··· Data extract
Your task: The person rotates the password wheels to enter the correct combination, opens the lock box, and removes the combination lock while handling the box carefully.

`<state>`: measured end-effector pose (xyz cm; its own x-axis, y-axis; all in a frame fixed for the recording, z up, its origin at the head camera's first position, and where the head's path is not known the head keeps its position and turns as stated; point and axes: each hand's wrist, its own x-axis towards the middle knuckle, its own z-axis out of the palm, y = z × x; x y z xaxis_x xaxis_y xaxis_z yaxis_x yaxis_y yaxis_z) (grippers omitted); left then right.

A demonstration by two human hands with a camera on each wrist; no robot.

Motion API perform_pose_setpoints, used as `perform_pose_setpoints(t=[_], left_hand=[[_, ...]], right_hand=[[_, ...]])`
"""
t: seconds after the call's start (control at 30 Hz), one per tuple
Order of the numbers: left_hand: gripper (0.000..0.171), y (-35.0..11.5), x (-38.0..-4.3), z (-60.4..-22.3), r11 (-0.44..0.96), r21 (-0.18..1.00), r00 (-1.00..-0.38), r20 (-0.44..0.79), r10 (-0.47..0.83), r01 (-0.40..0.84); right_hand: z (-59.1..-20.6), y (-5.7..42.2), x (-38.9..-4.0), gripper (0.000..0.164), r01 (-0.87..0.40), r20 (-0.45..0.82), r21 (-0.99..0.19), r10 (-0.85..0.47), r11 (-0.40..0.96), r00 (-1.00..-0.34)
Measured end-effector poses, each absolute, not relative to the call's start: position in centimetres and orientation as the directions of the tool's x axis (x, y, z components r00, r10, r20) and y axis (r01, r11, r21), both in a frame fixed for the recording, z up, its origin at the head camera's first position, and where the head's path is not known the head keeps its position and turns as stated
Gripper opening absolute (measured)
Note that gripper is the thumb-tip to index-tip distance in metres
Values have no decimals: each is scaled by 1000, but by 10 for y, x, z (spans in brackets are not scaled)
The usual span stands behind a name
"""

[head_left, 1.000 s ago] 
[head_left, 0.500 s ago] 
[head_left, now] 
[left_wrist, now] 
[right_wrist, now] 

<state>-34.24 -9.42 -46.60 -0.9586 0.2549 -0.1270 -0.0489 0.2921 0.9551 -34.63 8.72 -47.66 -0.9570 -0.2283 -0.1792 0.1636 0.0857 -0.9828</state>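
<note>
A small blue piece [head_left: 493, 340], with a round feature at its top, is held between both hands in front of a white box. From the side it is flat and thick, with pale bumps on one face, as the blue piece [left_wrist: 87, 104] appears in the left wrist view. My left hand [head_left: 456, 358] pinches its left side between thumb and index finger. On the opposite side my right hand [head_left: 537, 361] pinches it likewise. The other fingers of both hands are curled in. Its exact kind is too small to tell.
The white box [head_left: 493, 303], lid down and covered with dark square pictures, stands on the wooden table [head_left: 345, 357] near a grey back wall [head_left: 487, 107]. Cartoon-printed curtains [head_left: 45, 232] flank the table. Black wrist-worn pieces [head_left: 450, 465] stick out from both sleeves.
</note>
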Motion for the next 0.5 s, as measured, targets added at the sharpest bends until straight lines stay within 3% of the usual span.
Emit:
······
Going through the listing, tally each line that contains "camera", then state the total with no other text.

**Exercise response:** 3